**INSTRUCTIONS TO FOLLOW**
The pictures must be left out, while the rest of the data is copied exactly.

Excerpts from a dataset

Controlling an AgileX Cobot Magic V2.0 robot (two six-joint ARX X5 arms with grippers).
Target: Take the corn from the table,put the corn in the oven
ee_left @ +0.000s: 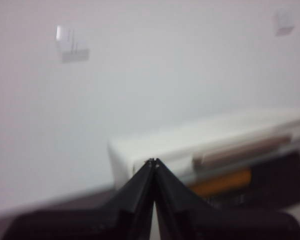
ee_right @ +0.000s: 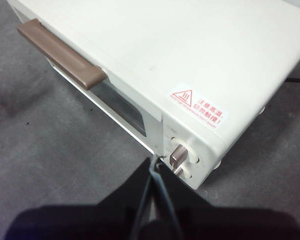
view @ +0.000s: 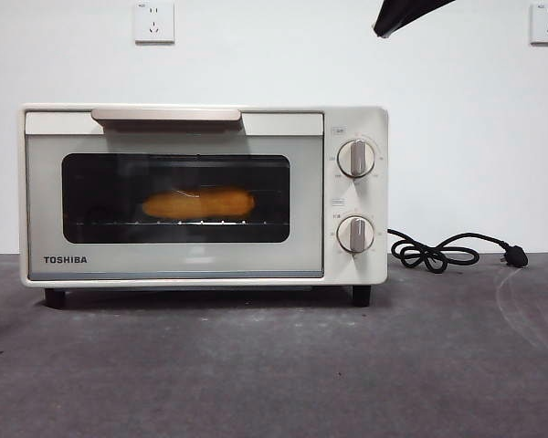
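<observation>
While corn (view: 198,203) lies inside closed oven (view: 173,265) | both claws pressed together, empty, outside oven

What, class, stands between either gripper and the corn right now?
The cream-white toaster oven's closed dark glass door: the yellow-orange corn cob lies on the rack behind it. The left gripper and right gripper, both shut, are outside the oven.

I see a cream-white oven (view: 204,195) with dark glass, a beige handle (view: 166,115), a yellow-orange corn (view: 198,203), a black cord (view: 443,250), and a mottled dark grey bench (view: 274,365).
</observation>
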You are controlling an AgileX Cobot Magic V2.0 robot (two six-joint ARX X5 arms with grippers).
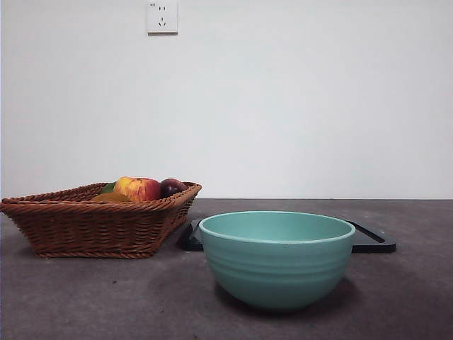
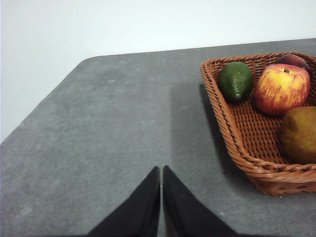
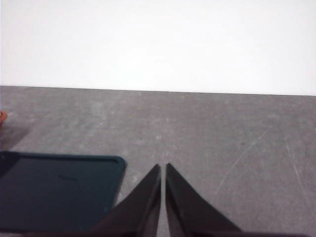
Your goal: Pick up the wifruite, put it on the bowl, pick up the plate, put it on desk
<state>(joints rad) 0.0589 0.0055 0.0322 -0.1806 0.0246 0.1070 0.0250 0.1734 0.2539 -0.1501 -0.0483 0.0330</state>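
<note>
The wifruite (image 2: 298, 133), a dull orange-brown oval fruit, lies in the brown wicker basket (image 2: 232, 133); in the front view only its top (image 1: 110, 197) shows over the basket rim. The teal-green ridged bowl (image 1: 276, 258) stands empty on the desk (image 1: 85, 297), right of the basket. A flat black rectangular tray (image 1: 371, 241) lies behind the bowl and also shows in the right wrist view (image 3: 54, 190). My left gripper (image 2: 161, 170) is shut and empty over bare desk, apart from the basket. My right gripper (image 3: 163, 168) is shut and empty, beside the tray's corner. Neither arm shows in the front view.
The basket (image 1: 92, 223) at the left also holds a red-yellow apple (image 2: 281, 89), a dark green avocado (image 2: 235, 81) and a dark purple-red fruit (image 1: 172, 187). A white wall with a socket (image 1: 162, 17) stands behind the desk. The desk's rounded corner (image 2: 84, 61) shows in the left wrist view.
</note>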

**WORKED SOLUTION**
Controlling an AgileX Cobot Magic V2.0 robot (two six-joint ARX X5 arms with grippers).
Target: Take the corn from the table,put the corn in the oven
ee_left @ +0.000s: 
ee_right @ +0.000s: 
view @ +0.000s: 
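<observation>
While corn (view: 198,203) lies inside closed oven (view: 173,265) | both claws pressed together, empty, outside oven

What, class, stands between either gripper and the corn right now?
The cream-white toaster oven's closed dark glass door: the yellow-orange corn cob lies on the rack behind it. The left gripper and right gripper, both shut, are outside the oven.

I see a cream-white oven (view: 204,195) with dark glass, a beige handle (view: 166,115), a yellow-orange corn (view: 198,203), a black cord (view: 443,250), and a mottled dark grey bench (view: 274,365).
</observation>
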You are controlling an AgileX Cobot Magic V2.0 robot (two six-joint ARX X5 arms with grippers).
Your goal: Pick up the wifruite, put it on the bowl, pick up the plate, put it on desk
<state>(joints rad) 0.0589 0.0055 0.0322 -0.1806 0.0246 0.1070 0.0250 0.1734 0.2539 -0.1501 -0.0483 0.0330</state>
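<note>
The wifruite (image 2: 298, 133), a dull orange-brown oval fruit, lies in the brown wicker basket (image 2: 232, 133); in the front view only its top (image 1: 110, 197) shows over the basket rim. The teal-green ridged bowl (image 1: 276, 258) stands empty on the desk (image 1: 85, 297), right of the basket. A flat black rectangular tray (image 1: 371, 241) lies behind the bowl and also shows in the right wrist view (image 3: 54, 190). My left gripper (image 2: 161, 170) is shut and empty over bare desk, apart from the basket. My right gripper (image 3: 163, 168) is shut and empty, beside the tray's corner. Neither arm shows in the front view.
The basket (image 1: 92, 223) at the left also holds a red-yellow apple (image 2: 281, 89), a dark green avocado (image 2: 235, 81) and a dark purple-red fruit (image 1: 172, 187). A white wall with a socket (image 1: 162, 17) stands behind the desk. The desk's rounded corner (image 2: 84, 61) shows in the left wrist view.
</note>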

Nothing else is required to finish the exercise.